EXERCISE INSTRUCTIONS
Copy each line of the following data that contains "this".

- Opening Delimiter -

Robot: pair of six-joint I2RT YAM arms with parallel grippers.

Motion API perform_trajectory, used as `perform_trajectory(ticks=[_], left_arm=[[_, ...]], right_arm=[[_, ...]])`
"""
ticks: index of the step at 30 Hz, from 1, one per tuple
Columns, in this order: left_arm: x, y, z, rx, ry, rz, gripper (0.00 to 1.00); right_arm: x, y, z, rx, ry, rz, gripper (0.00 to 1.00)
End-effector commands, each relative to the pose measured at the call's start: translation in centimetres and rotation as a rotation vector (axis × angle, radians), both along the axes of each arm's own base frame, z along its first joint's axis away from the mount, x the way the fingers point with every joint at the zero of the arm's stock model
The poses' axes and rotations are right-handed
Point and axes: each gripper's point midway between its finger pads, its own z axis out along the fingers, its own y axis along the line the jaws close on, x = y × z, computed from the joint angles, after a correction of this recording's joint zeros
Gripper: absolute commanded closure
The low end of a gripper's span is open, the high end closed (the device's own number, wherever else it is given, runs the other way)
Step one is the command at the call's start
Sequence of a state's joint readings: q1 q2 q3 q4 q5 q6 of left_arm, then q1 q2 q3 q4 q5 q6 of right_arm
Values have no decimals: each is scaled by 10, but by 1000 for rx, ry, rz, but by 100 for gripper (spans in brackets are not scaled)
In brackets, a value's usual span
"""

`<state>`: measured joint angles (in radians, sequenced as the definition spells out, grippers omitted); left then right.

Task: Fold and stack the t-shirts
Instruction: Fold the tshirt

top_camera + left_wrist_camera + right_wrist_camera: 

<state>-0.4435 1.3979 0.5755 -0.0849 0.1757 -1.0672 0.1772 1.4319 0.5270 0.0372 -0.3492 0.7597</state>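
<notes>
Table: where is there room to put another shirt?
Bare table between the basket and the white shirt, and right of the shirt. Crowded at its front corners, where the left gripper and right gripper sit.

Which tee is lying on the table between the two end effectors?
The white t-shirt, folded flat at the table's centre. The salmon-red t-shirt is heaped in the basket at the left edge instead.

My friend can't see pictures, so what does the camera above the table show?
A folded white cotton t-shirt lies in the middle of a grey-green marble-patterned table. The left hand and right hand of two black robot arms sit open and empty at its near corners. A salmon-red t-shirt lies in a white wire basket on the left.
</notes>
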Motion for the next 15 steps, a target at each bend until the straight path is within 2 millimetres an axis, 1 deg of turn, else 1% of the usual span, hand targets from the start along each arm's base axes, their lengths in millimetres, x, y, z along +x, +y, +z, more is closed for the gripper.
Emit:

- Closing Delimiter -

FINISHED EXERCISE
Columns, in this order: left_arm: x, y, z, rx, ry, rz, gripper (0.00 to 1.00); right_arm: x, y, z, rx, ry, rz, gripper (0.00 to 1.00)
Point and axes: each gripper's point midway between its finger pads, its own z axis out along the fingers, its own y axis along the line the jaws close on, x = y × z, computed from the joint angles, after a correction of this recording's joint zeros

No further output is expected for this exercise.